Extract the complete data exactly as given.
##########
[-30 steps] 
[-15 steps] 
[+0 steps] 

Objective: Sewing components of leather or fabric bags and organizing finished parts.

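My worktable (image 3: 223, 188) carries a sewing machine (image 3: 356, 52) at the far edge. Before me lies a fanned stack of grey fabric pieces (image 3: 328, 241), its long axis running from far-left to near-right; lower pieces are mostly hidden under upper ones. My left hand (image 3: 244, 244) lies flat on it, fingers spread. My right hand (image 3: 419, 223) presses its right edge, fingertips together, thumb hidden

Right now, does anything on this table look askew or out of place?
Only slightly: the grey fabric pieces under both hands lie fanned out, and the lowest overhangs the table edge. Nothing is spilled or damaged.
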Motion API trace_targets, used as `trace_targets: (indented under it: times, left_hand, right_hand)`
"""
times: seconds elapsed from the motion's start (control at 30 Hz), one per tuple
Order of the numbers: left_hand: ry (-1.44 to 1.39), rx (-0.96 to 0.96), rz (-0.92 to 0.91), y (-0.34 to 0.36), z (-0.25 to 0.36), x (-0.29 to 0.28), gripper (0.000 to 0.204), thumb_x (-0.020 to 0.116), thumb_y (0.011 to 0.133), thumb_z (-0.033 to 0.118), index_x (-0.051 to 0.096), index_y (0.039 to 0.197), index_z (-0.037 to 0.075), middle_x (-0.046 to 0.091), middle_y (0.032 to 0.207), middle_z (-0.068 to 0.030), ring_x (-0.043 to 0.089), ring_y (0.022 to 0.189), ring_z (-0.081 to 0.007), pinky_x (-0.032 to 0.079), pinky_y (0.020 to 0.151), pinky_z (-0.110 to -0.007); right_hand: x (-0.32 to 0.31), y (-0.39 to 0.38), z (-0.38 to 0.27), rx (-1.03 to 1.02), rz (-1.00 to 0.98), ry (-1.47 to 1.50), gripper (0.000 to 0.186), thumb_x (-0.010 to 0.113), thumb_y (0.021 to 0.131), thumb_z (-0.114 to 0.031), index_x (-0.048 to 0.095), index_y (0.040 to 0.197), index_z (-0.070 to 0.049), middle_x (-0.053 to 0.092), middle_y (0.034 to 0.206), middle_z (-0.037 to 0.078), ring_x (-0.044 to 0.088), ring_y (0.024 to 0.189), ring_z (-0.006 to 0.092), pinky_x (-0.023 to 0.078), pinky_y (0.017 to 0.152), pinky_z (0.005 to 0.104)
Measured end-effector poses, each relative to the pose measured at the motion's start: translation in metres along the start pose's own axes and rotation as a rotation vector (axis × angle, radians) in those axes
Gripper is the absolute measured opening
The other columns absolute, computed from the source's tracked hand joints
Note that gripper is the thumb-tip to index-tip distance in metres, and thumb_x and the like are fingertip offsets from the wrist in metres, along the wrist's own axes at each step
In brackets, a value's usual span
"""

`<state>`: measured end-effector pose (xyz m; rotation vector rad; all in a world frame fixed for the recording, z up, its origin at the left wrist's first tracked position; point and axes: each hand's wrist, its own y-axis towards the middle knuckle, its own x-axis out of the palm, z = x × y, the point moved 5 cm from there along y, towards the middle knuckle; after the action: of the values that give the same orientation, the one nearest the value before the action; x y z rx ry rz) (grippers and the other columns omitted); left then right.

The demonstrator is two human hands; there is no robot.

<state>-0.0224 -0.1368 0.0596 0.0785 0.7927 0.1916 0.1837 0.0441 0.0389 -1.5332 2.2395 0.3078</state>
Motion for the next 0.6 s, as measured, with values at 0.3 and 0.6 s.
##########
Exercise response —
[-30 steps] 
[-15 steps] 
[+0 steps] 

Objective: Sewing components of leather or fabric bags and organizing finished parts.

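My worktable (image 3: 223, 188) carries a sewing machine (image 3: 356, 52) at the far edge. Before me lies a fanned stack of grey fabric pieces (image 3: 328, 241), its long axis running from far-left to near-right; lower pieces are mostly hidden under upper ones. My left hand (image 3: 244, 244) lies flat on it, fingers spread. My right hand (image 3: 419, 223) presses its right edge, fingertips together, thumb hidden

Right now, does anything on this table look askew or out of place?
Only slightly: the grey fabric pieces under both hands lie fanned out, and the lowest overhangs the table edge. Nothing is spilled or damaged.
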Motion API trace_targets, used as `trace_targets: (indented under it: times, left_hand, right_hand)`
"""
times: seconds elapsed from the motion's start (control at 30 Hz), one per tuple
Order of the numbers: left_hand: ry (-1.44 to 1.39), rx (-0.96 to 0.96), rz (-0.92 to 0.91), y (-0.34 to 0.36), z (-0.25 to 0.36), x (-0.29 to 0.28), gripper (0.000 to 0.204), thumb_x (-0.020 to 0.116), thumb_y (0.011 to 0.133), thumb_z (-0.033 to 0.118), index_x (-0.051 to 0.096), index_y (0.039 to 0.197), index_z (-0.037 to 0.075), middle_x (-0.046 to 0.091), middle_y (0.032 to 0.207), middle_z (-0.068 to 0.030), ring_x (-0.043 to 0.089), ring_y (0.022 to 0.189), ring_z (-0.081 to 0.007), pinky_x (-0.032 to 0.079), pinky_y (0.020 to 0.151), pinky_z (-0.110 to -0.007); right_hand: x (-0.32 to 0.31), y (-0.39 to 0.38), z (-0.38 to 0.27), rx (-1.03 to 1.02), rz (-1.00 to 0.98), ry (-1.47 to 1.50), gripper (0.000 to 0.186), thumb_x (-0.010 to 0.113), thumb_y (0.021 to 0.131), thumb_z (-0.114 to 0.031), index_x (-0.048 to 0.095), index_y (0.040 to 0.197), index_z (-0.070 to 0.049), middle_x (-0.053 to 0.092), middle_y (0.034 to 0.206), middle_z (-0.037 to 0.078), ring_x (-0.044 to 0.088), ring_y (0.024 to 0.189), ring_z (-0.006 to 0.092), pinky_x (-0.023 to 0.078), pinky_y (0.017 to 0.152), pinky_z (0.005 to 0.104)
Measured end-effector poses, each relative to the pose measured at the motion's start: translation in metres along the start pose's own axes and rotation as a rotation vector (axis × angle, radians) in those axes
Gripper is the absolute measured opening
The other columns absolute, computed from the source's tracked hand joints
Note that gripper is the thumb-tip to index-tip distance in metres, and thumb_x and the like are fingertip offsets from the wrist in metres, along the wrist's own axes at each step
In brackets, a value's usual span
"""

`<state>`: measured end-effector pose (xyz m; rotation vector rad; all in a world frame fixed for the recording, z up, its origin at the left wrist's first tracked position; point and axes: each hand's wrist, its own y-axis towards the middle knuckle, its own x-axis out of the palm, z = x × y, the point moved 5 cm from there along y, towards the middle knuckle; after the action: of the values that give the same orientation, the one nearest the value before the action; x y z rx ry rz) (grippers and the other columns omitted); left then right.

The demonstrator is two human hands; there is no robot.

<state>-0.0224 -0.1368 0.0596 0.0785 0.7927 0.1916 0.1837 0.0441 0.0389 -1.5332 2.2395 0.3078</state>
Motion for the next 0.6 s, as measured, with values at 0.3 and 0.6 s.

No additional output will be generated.